Problem →
The answer should reproduce the listing below character for character.

─── Records ───

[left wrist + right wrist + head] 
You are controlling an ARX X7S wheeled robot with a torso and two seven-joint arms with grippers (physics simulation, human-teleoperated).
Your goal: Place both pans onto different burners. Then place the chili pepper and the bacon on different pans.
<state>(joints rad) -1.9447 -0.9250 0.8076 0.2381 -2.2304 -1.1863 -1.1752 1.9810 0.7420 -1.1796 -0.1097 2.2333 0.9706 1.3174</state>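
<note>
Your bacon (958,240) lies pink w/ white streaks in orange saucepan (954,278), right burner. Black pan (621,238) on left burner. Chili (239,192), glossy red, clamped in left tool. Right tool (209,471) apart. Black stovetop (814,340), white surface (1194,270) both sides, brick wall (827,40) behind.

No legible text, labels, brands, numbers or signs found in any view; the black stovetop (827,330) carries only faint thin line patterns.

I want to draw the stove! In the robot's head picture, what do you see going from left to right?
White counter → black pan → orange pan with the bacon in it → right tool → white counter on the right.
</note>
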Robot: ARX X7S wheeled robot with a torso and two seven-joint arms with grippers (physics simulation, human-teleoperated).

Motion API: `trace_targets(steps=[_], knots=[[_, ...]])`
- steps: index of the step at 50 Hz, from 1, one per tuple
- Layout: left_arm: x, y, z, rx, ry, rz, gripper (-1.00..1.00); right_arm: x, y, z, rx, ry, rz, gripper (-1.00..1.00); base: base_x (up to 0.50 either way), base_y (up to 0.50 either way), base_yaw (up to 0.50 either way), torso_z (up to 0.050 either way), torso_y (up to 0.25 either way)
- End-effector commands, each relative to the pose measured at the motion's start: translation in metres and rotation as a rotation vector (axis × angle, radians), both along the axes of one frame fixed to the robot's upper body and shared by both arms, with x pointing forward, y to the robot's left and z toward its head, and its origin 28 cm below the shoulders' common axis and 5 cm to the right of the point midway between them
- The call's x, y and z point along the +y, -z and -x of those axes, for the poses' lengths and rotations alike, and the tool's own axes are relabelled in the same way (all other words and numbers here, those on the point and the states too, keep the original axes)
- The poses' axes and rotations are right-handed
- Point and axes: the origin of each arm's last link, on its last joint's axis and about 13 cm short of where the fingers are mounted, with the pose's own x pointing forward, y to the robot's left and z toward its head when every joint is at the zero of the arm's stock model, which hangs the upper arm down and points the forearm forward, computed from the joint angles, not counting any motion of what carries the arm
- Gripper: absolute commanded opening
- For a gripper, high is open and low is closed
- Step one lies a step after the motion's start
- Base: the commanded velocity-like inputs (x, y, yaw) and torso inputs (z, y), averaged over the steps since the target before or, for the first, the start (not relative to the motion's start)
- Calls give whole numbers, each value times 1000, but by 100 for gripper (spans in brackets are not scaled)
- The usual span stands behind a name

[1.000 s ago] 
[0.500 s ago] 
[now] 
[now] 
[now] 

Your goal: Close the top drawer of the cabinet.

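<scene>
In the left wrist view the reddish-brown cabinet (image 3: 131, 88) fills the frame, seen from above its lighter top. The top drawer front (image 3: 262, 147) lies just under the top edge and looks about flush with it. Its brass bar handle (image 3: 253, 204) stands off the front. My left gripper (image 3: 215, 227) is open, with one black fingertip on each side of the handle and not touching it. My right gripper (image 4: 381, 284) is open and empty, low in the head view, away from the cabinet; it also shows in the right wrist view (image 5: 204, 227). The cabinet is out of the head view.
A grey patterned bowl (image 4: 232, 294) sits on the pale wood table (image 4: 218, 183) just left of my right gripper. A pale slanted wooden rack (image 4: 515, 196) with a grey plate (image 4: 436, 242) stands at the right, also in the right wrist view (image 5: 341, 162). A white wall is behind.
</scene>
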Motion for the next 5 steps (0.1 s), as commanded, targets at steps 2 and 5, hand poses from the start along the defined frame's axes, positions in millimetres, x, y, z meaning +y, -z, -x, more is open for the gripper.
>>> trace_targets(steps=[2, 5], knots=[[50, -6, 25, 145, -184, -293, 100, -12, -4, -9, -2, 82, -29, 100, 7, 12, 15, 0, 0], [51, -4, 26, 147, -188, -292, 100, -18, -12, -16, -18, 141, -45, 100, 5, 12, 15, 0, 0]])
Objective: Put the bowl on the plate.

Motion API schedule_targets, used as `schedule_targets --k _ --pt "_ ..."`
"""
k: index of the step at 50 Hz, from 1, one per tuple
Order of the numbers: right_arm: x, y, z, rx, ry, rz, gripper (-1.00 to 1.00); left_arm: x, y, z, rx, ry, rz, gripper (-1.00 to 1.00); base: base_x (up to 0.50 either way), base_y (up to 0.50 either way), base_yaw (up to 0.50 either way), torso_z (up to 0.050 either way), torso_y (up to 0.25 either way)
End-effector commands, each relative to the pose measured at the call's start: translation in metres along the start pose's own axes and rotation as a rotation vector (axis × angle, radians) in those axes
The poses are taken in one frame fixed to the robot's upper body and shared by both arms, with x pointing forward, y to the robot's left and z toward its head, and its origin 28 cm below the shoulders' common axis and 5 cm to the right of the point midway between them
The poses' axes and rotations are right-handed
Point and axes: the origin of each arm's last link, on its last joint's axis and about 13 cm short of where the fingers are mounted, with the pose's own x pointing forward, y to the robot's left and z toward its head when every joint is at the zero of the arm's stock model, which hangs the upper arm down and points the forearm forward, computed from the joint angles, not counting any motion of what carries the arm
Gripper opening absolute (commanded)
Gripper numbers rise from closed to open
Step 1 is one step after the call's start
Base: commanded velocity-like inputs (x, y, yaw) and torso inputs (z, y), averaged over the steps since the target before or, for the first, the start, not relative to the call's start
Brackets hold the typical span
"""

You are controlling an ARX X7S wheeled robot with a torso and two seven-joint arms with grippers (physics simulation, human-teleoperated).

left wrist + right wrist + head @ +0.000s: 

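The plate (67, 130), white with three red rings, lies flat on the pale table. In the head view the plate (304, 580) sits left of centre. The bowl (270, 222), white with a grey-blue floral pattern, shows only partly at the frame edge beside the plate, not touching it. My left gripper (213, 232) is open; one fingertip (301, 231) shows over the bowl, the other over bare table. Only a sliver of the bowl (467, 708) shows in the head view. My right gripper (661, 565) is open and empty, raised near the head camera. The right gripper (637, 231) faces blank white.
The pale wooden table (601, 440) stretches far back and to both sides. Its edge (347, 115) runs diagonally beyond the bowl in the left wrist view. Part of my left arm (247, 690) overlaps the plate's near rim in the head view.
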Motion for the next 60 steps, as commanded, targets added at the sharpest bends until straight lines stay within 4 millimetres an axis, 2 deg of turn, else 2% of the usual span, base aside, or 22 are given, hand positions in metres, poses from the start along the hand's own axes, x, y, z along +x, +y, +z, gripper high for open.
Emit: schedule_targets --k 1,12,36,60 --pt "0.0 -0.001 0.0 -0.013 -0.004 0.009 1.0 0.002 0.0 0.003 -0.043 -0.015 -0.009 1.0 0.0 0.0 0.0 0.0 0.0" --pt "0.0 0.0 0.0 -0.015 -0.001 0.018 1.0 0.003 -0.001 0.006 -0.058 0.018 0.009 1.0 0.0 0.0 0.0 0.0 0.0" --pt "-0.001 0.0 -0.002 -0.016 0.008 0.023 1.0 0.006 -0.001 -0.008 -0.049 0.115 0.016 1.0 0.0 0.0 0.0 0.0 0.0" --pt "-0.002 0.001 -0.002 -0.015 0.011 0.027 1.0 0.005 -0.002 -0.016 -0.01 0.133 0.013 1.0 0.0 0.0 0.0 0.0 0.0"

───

Written solution →
[left wrist + right wrist + head] 
You are controlling an ARX X7S wheeled robot with a torso and two seven-joint arms with grippers (physics simulation, human-teleoperated).
Your goal: Place both pans onto different burners. Then place the chili pepper and the bacon on different pans.
<state>(joints rad) -1.9447 -0.9250 0.8076 0.2381 -2.2304 -1.1863 -1.1752 1.9810 0.7420 -1.1796 -0.1097 2.2333 0.9706 1.3174</state>
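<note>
Your bacon (958,240) lies pink w/ white streaks in orange saucepan (954,278), right burner. Black pan (621,238) on left burner. Chili (239,192), glossy red, clamped in left tool. Right tool (209,471) apart. Black stovetop (814,340), white surface (1194,270) both sides, brick wall (827,40) behind.

No legible text, labels, brands, numbers or signs found in any view; the black stovetop (827,330) carries only faint thin line patterns.

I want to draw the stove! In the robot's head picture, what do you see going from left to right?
White counter → black pan → orange pan with the bacon in it → right tool → white counter on the right.
</note>
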Robot: ARX X7S wheeled robot with a torso and two seven-joint arms with grippers (physics simulation, human-teleoperated).

Motion API: `trace_targets(steps=[_], knots=[[_, ...]])`
- steps: index of the step at 50 Hz, from 1, one per tuple
- Layout: left_arm: x, y, z, rx, ry, rz, gripper (-1.00..1.00); right_arm: x, y, z, rx, ry, rz, gripper (-1.00..1.00); base: base_x (up to 0.50 either way), base_y (up to 0.50 either way), base_yaw (up to 0.50 either way), torso_z (up to 0.050 either way), torso_y (up to 0.25 either way)
- End-effector commands, each relative to the pose measured at the motion's start: translation in metres and rotation as a rotation vector (axis × angle, radians), both along the axes of one frame fixed to the robot's upper body and shared by both arms, with x pointing forward, y to the robot's left and z toward its head, and its origin 28 cm below the shoulders' common axis and 5 cm to the right of the point midway between them
- The call's x, y and z point along the +y, -z and -x of those axes, for the poses' lengths and rotations alike, and the tool's own axes are relabelled in the same way (all other words and numbers here, those on the point and the states too, keep the original axes)
- The poses' axes and rotations are right-handed
- Point and axes: the origin of each arm's last link, on its last joint's axis and about 13 cm short of where the fingers are mounted, with the pose's own x pointing forward, y to the robot's left and z toward its head when every joint is at the zero of the arm's stock model, which hangs the upper arm down and points the forearm forward, computed from the joint angles, not counting any motion of what carries the arm
- Gripper: absolute commanded opening
- For a gripper, high is open and low is closed
- Step one lies a step after the motion's start
- Base: the commanded velocity-like inputs (x, y, yaw) and torso inputs (z, y), averaged over the steps since the target before or, for the first, the start (not relative to the motion's start)
- Calls give whole numbers, each value times 1000, but by 100 for gripper (spans in brackets are not scaled)
- The usual span stands behind a name

[1.000 s ago] 
[0.500 s ago] 
[now] 
[now] 
[now] 

Your goal: Close the top drawer of the cabinet.

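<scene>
In the left wrist view the reddish-brown cabinet (image 3: 131, 88) fills the frame, seen from above its lighter top. The top drawer front (image 3: 262, 147) lies just under the top edge and looks about flush with it. Its brass bar handle (image 3: 253, 204) stands off the front. My left gripper (image 3: 215, 227) is open, with one black fingertip on each side of the handle and not touching it. My right gripper (image 4: 381, 284) is open and empty, low in the head view, away from the cabinet; it also shows in the right wrist view (image 5: 204, 227). The cabinet is out of the head view.
A grey patterned bowl (image 4: 232, 294) sits on the pale wood table (image 4: 218, 183) just left of my right gripper. A pale slanted wooden rack (image 4: 515, 196) with a grey plate (image 4: 436, 242) stands at the right, also in the right wrist view (image 5: 341, 162). A white wall is behind.
</scene>
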Motion for the next 5 steps (0.1 s), as commanded, targets at steps 2 and 5, hand poses from the start along the defined frame's axes, positions in millimetres, x, y, z meaning +y, -z, -x, more is open for the gripper.
>>> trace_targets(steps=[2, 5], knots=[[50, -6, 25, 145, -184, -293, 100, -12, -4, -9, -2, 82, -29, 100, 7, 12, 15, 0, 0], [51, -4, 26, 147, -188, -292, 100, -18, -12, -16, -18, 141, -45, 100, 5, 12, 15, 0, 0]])
Objective: Put the bowl on the plate.

Motion API schedule_targets, used as `schedule_targets --k _ --pt "_ ..."`
"""
k: index of the step at 50 Hz, from 1, one per tuple
Order of the numbers: right_arm: x, y, z, rx, ry, rz, gripper (-1.00 to 1.00); left_arm: x, y, z, rx, ry, rz, gripper (-1.00 to 1.00); base: base_x (up to 0.50 either way), base_y (up to 0.50 either way), base_yaw (up to 0.50 either way), torso_z (up to 0.050 either way), torso_y (up to 0.25 either way)
End-effector commands, each relative to the pose measured at the call's start: translation in metres along the start pose's own axes and rotation as a rotation vector (axis × angle, radians) in those axes
The poses are taken in one frame fixed to the robot's upper body and shared by both arms, with x pointing forward, y to the robot's left and z toward its head, and its origin 28 cm below the shoulders' common axis and 5 cm to the right of the point midway between them
The poses' axes and rotations are right-handed
Point and axes: the origin of each arm's last link, on its last joint's axis and about 13 cm short of where the fingers are mounted, with the pose's own x pointing forward, y to the robot's left and z toward its head when every joint is at the zero of the arm's stock model, which hangs the upper arm down and points the forearm forward, computed from the joint angles, not counting any motion of what carries the arm
Gripper opening absolute (commanded)
Gripper numbers rise from closed to open
Step 1 is one step after the call's start
Base: commanded velocity-like inputs (x, y, yaw) and torso inputs (z, y), averaged over the steps since the target before or, for the first, the start, not relative to the call's start
Brackets hold the typical span
"""

You are controlling an ARX X7S wheeled robot with a torso and two seven-joint arms with grippers (physics simulation, human-teleoperated).

left wrist + right wrist + head @ +0.000s: 

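The plate (67, 130), white with three red rings, lies flat on the pale table. In the head view the plate (304, 580) sits left of centre. The bowl (270, 222), white with a grey-blue floral pattern, shows only partly at the frame edge beside the plate, not touching it. My left gripper (213, 232) is open; one fingertip (301, 231) shows over the bowl, the other over bare table. Only a sliver of the bowl (467, 708) shows in the head view. My right gripper (661, 565) is open and empty, raised near the head camera. The right gripper (637, 231) faces blank white.
The pale wooden table (601, 440) stretches far back and to both sides. Its edge (347, 115) runs diagonally beyond the bowl in the left wrist view. Part of my left arm (247, 690) overlaps the plate's near rim in the head view.
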Motion for the next 60 steps, as commanded, targets added at the sharpest bends until straight lines stay within 4 millimetres an axis, 2 deg of turn, else 2% of the usual span, base aside, or 22 are given, hand positions in metres, poses from the start along the hand's own axes, x, y, z along +x, +y, +z, gripper high for open.
Emit: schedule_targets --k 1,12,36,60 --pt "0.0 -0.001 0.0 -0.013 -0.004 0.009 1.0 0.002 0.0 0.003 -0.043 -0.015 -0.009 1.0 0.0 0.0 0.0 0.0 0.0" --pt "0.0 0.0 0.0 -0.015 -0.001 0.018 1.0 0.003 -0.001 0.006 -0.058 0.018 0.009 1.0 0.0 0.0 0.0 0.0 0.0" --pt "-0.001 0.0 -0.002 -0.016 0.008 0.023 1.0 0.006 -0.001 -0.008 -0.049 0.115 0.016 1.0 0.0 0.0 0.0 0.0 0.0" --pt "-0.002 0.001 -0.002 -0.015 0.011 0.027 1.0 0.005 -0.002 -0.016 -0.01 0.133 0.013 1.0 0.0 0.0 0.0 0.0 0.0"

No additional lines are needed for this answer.